> _Task requirements_
What lines in the data below mention the string "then"? Copy them out.

> _Data supplied_
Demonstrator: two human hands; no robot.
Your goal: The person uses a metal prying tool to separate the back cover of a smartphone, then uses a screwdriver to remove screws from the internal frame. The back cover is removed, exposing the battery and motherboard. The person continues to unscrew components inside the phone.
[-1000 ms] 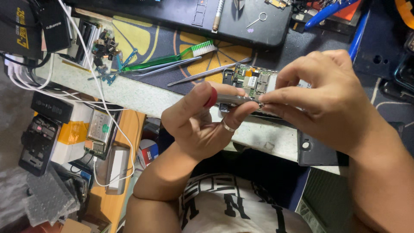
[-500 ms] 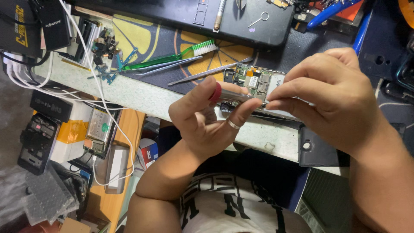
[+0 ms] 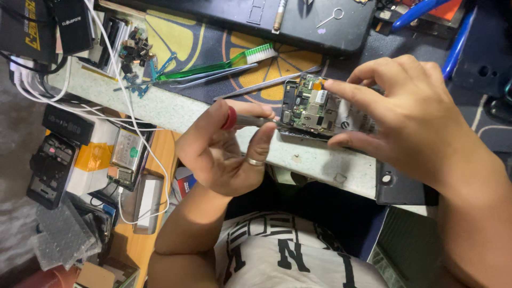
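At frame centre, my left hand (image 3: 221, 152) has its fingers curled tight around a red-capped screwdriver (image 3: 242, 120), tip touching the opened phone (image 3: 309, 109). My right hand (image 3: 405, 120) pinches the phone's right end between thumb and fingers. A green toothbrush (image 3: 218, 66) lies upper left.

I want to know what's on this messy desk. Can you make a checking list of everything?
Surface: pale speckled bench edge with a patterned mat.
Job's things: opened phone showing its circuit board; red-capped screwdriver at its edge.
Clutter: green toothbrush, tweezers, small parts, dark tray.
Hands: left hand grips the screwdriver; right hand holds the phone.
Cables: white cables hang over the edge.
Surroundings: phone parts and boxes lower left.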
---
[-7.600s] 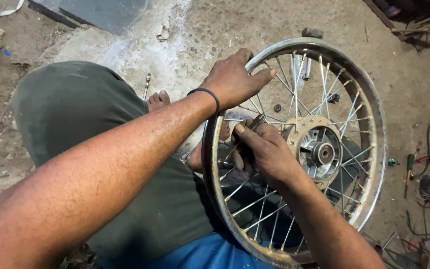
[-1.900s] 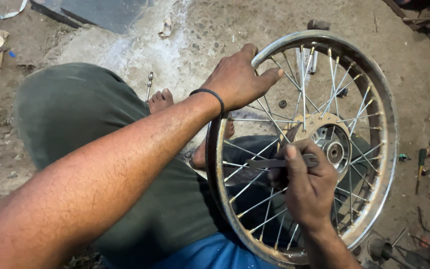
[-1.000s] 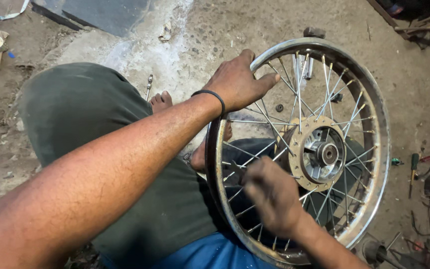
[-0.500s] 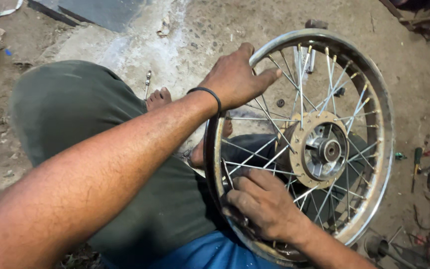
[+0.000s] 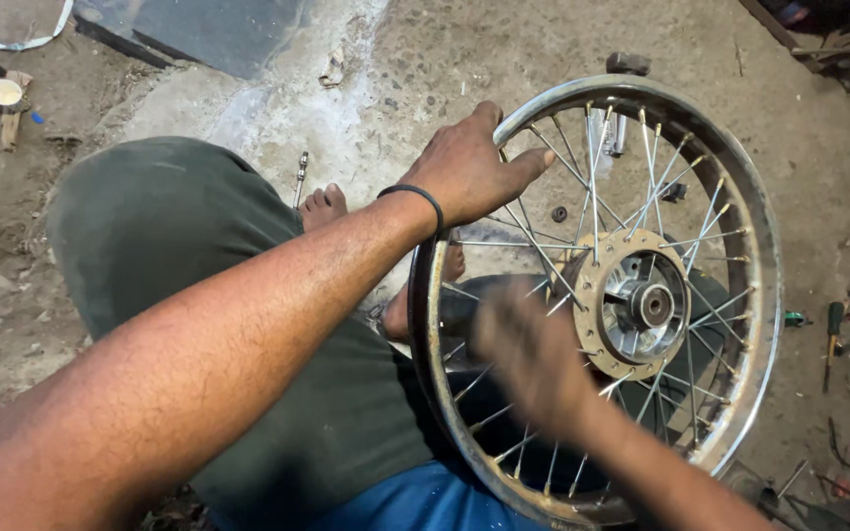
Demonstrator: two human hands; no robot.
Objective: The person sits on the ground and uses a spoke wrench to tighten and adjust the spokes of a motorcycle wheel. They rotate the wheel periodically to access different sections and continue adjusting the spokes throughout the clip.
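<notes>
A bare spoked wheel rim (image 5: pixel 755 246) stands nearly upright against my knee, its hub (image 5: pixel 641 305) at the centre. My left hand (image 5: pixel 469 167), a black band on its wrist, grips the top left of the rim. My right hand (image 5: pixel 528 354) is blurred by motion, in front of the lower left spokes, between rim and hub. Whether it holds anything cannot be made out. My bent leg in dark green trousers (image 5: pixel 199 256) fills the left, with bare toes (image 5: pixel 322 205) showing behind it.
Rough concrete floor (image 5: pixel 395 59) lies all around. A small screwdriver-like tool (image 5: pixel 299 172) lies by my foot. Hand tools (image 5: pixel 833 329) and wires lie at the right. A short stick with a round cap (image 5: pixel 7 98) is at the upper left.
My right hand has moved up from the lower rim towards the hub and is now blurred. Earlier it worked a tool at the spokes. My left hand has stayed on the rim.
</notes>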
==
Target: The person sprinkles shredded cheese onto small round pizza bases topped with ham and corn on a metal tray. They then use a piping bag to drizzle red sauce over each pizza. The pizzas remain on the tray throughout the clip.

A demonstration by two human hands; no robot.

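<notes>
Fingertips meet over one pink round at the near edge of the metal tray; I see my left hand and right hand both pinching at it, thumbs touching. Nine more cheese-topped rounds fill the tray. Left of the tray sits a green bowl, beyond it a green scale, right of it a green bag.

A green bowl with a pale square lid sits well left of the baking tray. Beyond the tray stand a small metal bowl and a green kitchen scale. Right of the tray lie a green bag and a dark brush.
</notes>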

> _Task result_
Your goal: The person uses a metal prying tool to separate the back cover of a smartphone, then uses a screwdriver to remove screws from the internal frame. The back cover is removed, exposing the battery and motherboard. The person continues to unscrew components inside the phone.
Target: The person sprinkles shredded cheese onto small round pizza bases topped with ham and corn on a metal tray. They then use a piping bag to drizzle red sauce over each pizza. The pizzas remain on the tray throughout the clip.

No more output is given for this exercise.